Promotional Cereal Toys
Just about everyone has at least heard of the phenomenon of putting toys in children's food, and many of us lived through the time when it was fairly common. There might be less of that going on nowadays, but in exchange for the decrease in childhood fun, at least we can say that those toys already in existence are getting ever more collectable.
Cereal box prizes changed food marketing forever. From the first time that Kellogg's offered The Funny Jungleland Moving Pictures Book in the early twentieth century, companies began to understand the strategic appeal. So did consumers, who were willing to mail in proofs of purchase or to, for the first time ever, purchase foodstuffs simply to get the accompanying toy. It was the birth of collectable advertising.
From a kid's perspective, at least, who can really blame them? What seemed like fantastic prizes, when we were younger, became a possibility in every new box of cereal: Decoder rings, army men, comic books and more. Every breakfast had the potential to become an adventure, and those magical memories linger with many of us.
Lots of people keep their toys because of sentimental value, or as historical curiosities. Other promotional prizes are lost to time thanks to disposal or decay. It's less common, now, to find such items in a simple cereal package; at least, the way some of us remember it. As the years march on, these old keepsakes become far more difficult to find. As with anything of increasing rarity, that of course means they're fun and potentially even valuable to collect.

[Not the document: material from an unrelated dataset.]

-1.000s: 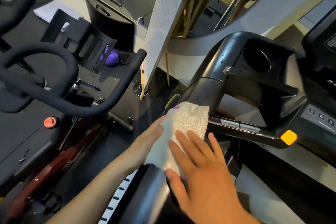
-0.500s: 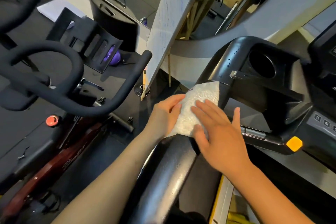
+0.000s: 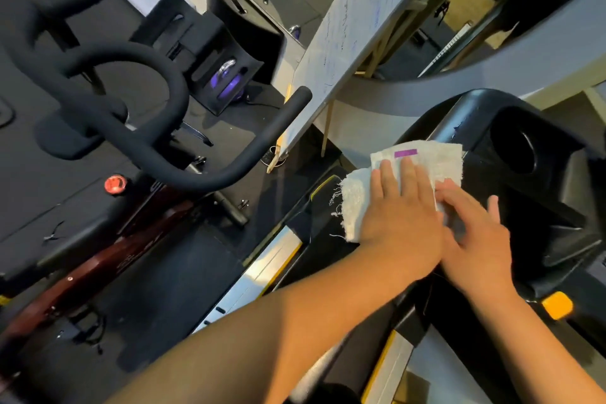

You probably know that cereal isn't the only food to include a toy. Promotional fast food toys remained synonymous with some major franchises until only recently, and there can be a collectable demand for those, as well. Some sets or series may even have a bit of crossover between foodstuffs or licensees, so collecting an entire run could be just as exciting as opening that first box. You never know for sure just what you'll find.